Одна из таких светло-желтых дорожек, образуя полукруг, вела к источнику. Здесь из-под обвалившейся стены из каменного горла фавна вытекала струя чистой и холодной воды, низвергалась в каменную чашу, вытесанную из песчаника, и исчезала в глубине. В центре этой всегда полной до краев чаши высилась красивая колонна, увенчанная урной. Мраморные ступени, ведущие к источнику, сама чаша, скульптурный орнамент колонны и урна – все это было выщерблено, изъедено, все покрыло рыжеватой плесенью неумолимое время. Через резервуар были переброшены две толстые, погнутые и заржавевшие железные перекладины. В прежние времена, когда здесь разрешалось брать воду, на них, вероятно, ставили ведра и кувшины. Позже ими пользовались лишь воробьи, синички, вороны да сороки. Они бесстрашно садились под быструю струю и, широко разевая клювы, на лету ловили капли.

Утолив жажду, они подолгу просиживали там, с изумлением всматриваясь в свои отражения, видимые в глубине чаши на фоне затейливой ткани водяного мха и темно-коричневого осадка. Источник расположен был на площадке шагов в двадцать в поперечнике, окруженной с одной стороны густыми зарослями граба и старой стеной, с другой – газоном и цветником.
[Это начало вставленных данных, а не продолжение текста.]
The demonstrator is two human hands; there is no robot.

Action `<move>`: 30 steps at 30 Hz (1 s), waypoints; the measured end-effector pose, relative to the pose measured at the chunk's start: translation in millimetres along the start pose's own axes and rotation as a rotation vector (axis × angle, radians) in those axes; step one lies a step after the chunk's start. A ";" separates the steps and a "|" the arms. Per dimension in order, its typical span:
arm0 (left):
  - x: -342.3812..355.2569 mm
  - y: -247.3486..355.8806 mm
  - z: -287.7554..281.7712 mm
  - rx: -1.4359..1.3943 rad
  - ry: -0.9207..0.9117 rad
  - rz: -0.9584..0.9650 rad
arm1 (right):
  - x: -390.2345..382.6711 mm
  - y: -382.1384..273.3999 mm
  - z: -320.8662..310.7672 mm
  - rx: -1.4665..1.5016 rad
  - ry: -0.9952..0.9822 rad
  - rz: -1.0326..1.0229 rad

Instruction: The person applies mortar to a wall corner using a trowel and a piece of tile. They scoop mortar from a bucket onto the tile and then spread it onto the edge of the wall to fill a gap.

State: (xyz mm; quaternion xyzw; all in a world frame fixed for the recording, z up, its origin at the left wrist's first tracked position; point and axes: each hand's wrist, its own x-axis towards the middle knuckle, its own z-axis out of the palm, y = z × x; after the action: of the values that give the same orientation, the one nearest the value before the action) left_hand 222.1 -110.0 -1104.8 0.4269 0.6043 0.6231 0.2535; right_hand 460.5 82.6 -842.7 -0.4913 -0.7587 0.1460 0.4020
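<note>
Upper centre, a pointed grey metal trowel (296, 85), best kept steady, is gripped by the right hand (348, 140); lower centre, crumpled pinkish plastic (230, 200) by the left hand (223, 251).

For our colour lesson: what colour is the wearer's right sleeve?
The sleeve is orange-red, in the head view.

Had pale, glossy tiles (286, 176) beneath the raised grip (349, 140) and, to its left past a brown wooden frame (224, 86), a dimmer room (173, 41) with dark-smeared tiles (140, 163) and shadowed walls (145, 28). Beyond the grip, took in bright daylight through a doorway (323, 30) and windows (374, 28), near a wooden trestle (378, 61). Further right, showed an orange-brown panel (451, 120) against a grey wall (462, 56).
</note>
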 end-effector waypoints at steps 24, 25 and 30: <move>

По обе стороны источника, шагах в пятнадцати друг от друга, стояли две каменные скамьи, очень старые, вросшие в землю, с торчащим из щелей мхом. Одну из этих скамей на предэкзаменационное время захватил в полную собственность Марцин Борович. Вопреки принятой среди его товарищей системе он готовился к экзаменам один. В конце апреля и в самом начале мая он повторял вместе с Зыгером, но вскоре расторг союз и перестал показываться среди товарищей. О нем знали только, что каждый день с раннего утра он зубрит в парке. А так как каждый из восьмиклассников был занят собой и едва успевал замечать лишь товарищей по зубрежке, то о Боровиче почти что забыли. А между тем он учился не один.

Однажды, в первых днях мая, он вышел на рассвете с курсом истории в руках, чтобы немного встряхнуться после ночи, проведенной над книжкой. Проходя по парку, он свернул в боковую аллейку, решив напиться воды из источника. Но когда он достиг конца золотой дорожки поблизости от бассейна, сердце его замерло…

Под тенью грабов, окруженная книгами, сидела на каменной скамье «Бирута». Эта была одна из лучших учениц седьмого класса женской гимназии, Анна Стоговская, прозванная «Бирутой». Отец ее был военным врачом и знаменитым на весь город картежником и гулякой. Кончая курс в Петербургской военно-медицинской академии, он завел интрижку с дочерью чиновника, у которого снимал комнату, и был вынужден жениться на жертве своего увлечения. Вскоре после окончания курса он получил место врача при пехотном полку, расквартированном в Клерикове. Жена родила ему несколько детей. Старшей из них и была панна Анна. Детей этих, как рожденных от православной матери, крестил поп, и в гимназии они числились русскими. Доктор Стоговский не был в сущности ни дурным, ни глупым человеком, но его врожденное легкомыслие удвоилось и утроилось в нем при виде последствий, вызванных его безрассудным увлечением. Словно для того чтобы забыть о доме, о жене и переданном ею детям наследии православия, он пил и играл в карты.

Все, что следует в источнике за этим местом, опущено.